One parent had a child who had not been to school for two years and since the mentoring now goes everyday.
The young people were far more engaged in school and saw a purpose to attending.
Many of the young people would barely speak at all to their parents or anyone else. These barriers had been broken down and the young people were far more confident and engaged in conversation more.
Young people had made huge steps in improving their self esteem and how they feel about themselves. For the first time these young people had been able to rise above the challenges they faced. They had previously never been out socially and were now able to do so by visiting the shops, using public transport etc, something they had never previously felt confident to do.
The young people were able and confident to access positive activities and make good use of their spare time.
The parents liked the youth club provision and felt this helped their children develop their skills further. There were some children that had not quite developed the confidence to attend yet.
In terms of what the parents thought could be different in any new service provision there was very little as almost all of the feedback was positive.
Consultation exercise – IYC youth club 7/5/13
The purpose of this visit was to observe the workings of the youth club and provide an opportunity to speak with some of the children and young people (CYP) about their experience of not only the mentoring but the youth club provision as well, what they like about it, how it has helped and what could be different.
The youth club is very different to what might be describes as a traditional based youth club. It is very structured and acts as an extension of mentoring to those Children and Young People (CYP) who are being mentored or have finished mentoring. There are clear structures and positive activities coupled with sessions on key issues such as drugs and alcohol. The club operates from two sites weekly, Chafford Hundred and Stanford.
It is also open to CYP who have not been or are being mentored. This increases the social skills of those CYP who are being mentored, by allowing them to mix with other CYP not involved with mentoring.
There was a mix of all of the above groups at the youth club.

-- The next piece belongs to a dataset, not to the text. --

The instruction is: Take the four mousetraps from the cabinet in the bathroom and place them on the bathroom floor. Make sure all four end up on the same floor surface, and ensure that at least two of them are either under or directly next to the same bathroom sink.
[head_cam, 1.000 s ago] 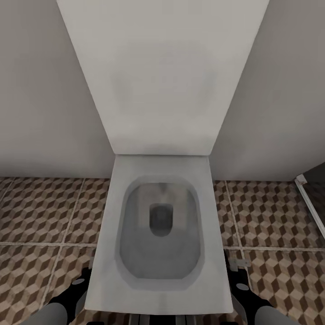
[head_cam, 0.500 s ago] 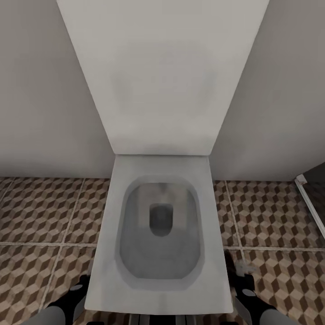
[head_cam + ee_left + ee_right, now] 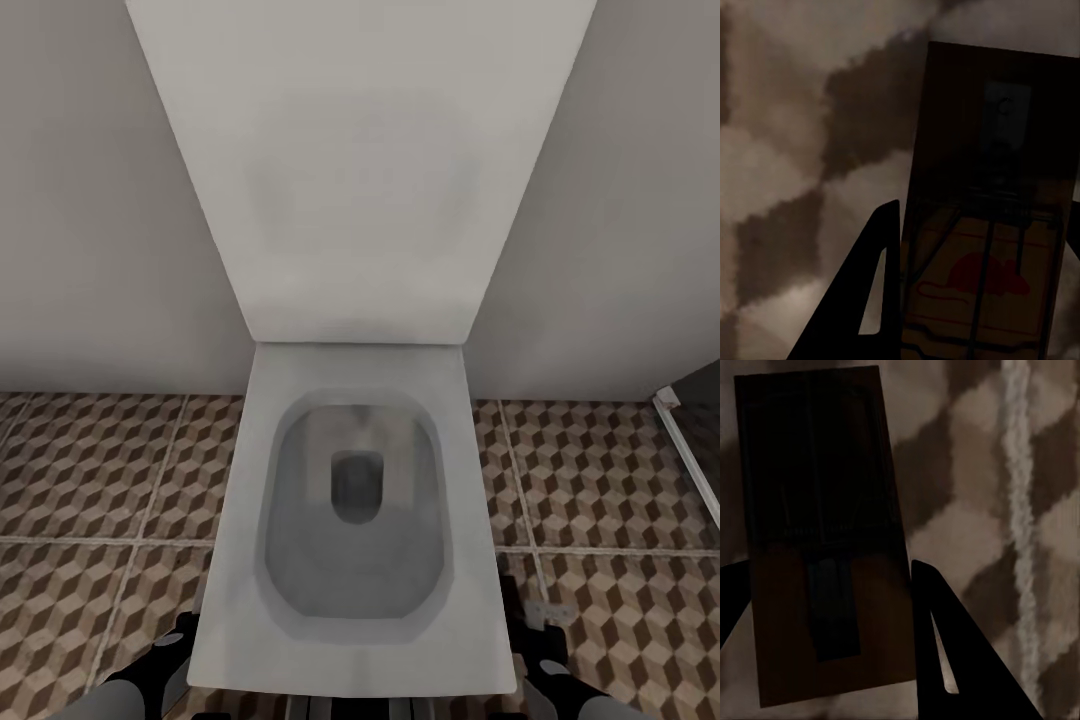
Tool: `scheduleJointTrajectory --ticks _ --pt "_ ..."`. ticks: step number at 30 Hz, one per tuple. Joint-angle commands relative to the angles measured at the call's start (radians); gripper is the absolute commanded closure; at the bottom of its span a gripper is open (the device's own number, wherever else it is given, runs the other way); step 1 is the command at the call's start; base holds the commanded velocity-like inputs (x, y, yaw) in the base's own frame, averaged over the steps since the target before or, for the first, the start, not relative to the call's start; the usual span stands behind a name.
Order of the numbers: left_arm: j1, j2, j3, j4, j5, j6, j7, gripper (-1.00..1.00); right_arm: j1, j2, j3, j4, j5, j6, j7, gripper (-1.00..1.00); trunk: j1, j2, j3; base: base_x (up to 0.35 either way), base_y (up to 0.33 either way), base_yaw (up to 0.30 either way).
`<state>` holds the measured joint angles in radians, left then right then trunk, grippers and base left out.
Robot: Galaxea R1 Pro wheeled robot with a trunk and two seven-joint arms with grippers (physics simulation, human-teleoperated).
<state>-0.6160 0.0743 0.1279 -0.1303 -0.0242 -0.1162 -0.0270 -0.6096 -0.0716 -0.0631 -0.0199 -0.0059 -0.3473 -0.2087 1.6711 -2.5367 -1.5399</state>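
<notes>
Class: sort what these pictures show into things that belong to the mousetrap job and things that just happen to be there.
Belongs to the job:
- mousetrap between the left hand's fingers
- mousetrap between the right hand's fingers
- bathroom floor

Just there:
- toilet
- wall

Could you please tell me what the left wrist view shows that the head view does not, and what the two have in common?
Left wrist view: a mousetrap seen close, with its wire spring and red mouse mark, lying between the left gripper fingers.

Head view: the white toilet against the wall, with both arms low at either side of it.

Both: the bathroom floor with its brown, beige and white cube pattern, and part of the left arm.
</notes>
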Motion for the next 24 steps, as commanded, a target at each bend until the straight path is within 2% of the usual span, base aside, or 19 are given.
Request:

A large number of the CYP being mentored that were present were receiving mentoring under separate contracts with individual schools.
I observed the operation of the youth club and the structured activities. Behaviour was good at the session and some games were centred around increasing patience and determination.
I had the opportunity to speak with around twelve CYP of varying ages (approx. 8-15). I asked them about their experiences of mentoring, where this was in place and the youth club. The discussion is summarised below:
- Almost all of the CYP had positive experiences of mentoring (noting some of them were being mentored under separate contracts with schools and not under our contract)
- They felt it had allowed them to have some self control as many of them had behavioural issues. These had significantly reduced with the mentoring interventions.
- Some CYP had received exclusions previously and these had ceased altogether for those CYP.
- There were many cases of bullying with some of the CYP where they were the victim and had learnt coping mechanisms to ignore this and not to retaliate, as had been the case previously.
- Almost all of the CYP stated that they felt better about themselves and had improved self esteem following the mentoring.
- I asked whether the CYP had a positive role model at home and whether the mentoring filled a gap where this was not present. Most of the CYP did not state they had particularly difficult home lives and therefore this question was difficult to summarise.
- Asking about the youth club the CYP were happy with the format other than they would like more days out etc. They felt that there was nothing else for them to do locally without the club.
- The CYP liked the activities and felt it kept them ‘out of trouble’
- I asked about the sessions where they might talk about drugs and alcohol etc. There was a mixed response. Around two thirds thought it was good to learn about this and the remaining third felt it was just the same as what they receive at school and the message was being ‘driven home’ too frequently.
- When asked what could be different about the service there were not any real ideas that came forward that could improve the service.
The next steps will be to consult with parents and ask similar questions.